▶ _Exercise objective_
Please give back an exact reproduction of the lines from the one with "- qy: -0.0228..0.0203" through the end of the entries below, and no others.

Dataset excerpts:

BEGIN

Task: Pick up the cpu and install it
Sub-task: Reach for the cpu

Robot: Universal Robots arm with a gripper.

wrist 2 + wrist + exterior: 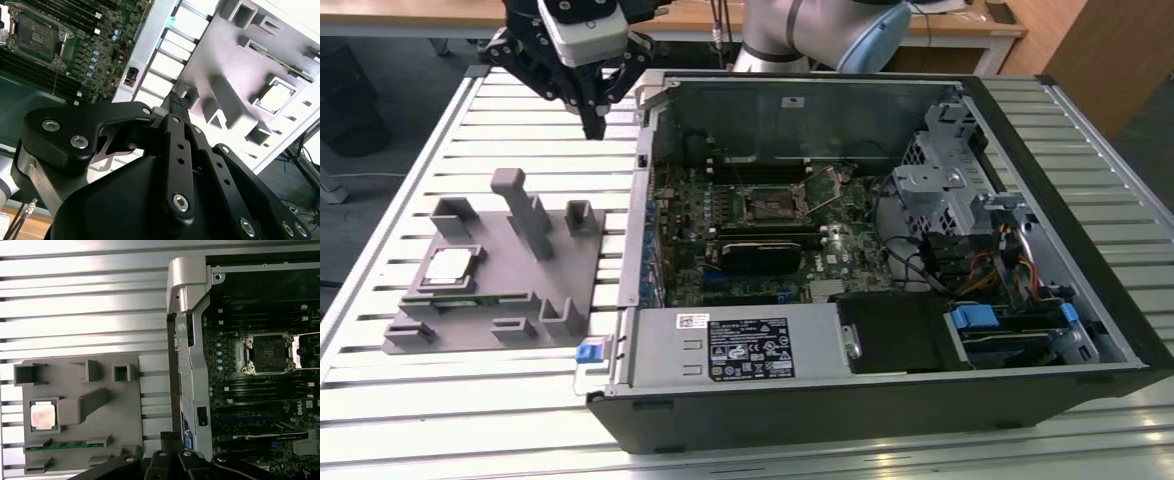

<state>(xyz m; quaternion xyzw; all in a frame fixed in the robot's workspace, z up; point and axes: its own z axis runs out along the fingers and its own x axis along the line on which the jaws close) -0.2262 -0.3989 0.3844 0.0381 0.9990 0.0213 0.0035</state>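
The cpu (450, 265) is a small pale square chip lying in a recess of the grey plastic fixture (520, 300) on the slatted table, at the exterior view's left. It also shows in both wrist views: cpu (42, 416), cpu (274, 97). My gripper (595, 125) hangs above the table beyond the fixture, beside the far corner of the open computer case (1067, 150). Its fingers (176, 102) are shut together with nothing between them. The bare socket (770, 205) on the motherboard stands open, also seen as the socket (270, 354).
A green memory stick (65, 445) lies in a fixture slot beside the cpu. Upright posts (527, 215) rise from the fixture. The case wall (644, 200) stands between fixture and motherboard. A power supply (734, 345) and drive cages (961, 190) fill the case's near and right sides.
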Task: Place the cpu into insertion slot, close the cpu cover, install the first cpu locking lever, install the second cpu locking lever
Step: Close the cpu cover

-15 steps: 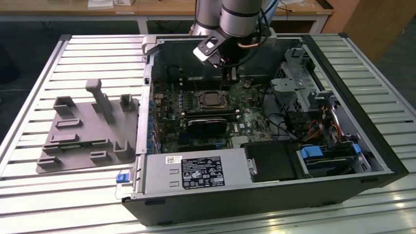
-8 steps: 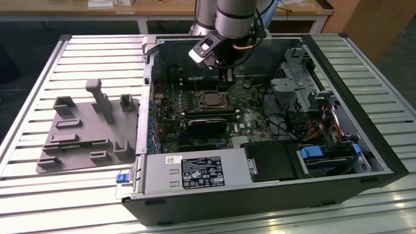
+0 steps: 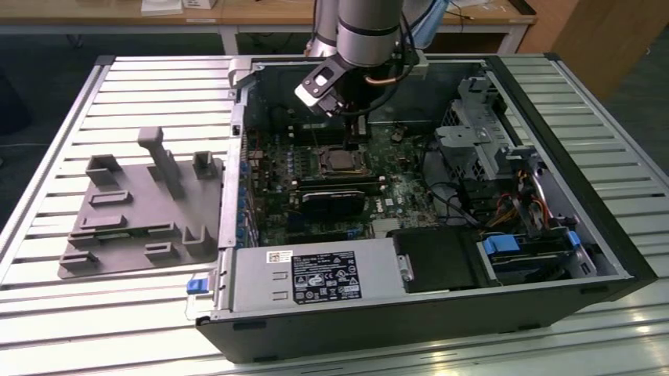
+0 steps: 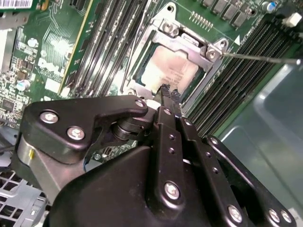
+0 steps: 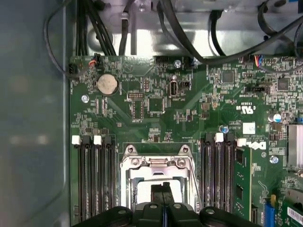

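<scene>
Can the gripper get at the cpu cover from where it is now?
Probably yes. In the second wrist view the gripper hangs close over the cpu cover, which lies around the cpu, with nothing between them. The memory slots on both sides sit low.

Silver cpu cover (image 4: pixel 189 42), green motherboard (image 5: pixel 189 125)
</scene>
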You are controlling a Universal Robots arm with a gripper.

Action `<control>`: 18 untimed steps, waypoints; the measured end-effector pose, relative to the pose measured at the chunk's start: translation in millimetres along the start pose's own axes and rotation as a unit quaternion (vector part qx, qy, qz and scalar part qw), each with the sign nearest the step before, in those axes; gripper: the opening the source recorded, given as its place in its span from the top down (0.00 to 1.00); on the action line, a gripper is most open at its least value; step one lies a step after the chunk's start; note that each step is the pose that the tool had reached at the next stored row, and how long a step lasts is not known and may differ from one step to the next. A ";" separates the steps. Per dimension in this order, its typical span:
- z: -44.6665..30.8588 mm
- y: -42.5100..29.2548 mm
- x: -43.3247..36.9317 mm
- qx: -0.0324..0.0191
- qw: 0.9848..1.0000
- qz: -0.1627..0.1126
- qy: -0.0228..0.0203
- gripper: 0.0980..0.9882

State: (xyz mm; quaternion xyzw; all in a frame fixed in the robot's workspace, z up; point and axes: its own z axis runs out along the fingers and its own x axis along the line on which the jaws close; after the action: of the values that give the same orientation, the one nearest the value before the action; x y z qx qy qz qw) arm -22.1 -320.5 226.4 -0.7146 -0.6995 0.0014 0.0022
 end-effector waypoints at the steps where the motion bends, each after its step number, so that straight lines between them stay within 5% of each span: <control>1: 0.8 -1.7 -0.2 -0.002 1.000 0.000 0.000 0.99; 11: 8.6 -19.1 -1.0 -0.015 1.000 -0.002 0.000 0.99; 18: 9.2 -20.4 -1.0 -0.016 1.000 -0.002 0.000 0.99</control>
State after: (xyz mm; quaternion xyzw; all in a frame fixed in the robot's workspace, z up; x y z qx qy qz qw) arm -42.6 -321.1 217.3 -0.7131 -0.7009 -0.0100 -0.0088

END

▶ _Answer_
- qy: -0.0228..0.0203
- gripper: 0.0980..0.9882

State: (xyz mm; quaternion xyzw; all in a frame fixed in the robot's workspace, z up; point and axes: its own z axis runs out along the fingers and its own x axis along the line on which the jaws close; after the action: of the values that give the same orientation, the one nearest the value before the action; x y z qx qy qz qw) arm -22.1 -320.5 226.4 -0.7146 -0.6995 0.0014 0.0022
 end-effector waypoints at the steps where the motion bends, each after its step number, so that straight lines between them stay within 5% of each span: <control>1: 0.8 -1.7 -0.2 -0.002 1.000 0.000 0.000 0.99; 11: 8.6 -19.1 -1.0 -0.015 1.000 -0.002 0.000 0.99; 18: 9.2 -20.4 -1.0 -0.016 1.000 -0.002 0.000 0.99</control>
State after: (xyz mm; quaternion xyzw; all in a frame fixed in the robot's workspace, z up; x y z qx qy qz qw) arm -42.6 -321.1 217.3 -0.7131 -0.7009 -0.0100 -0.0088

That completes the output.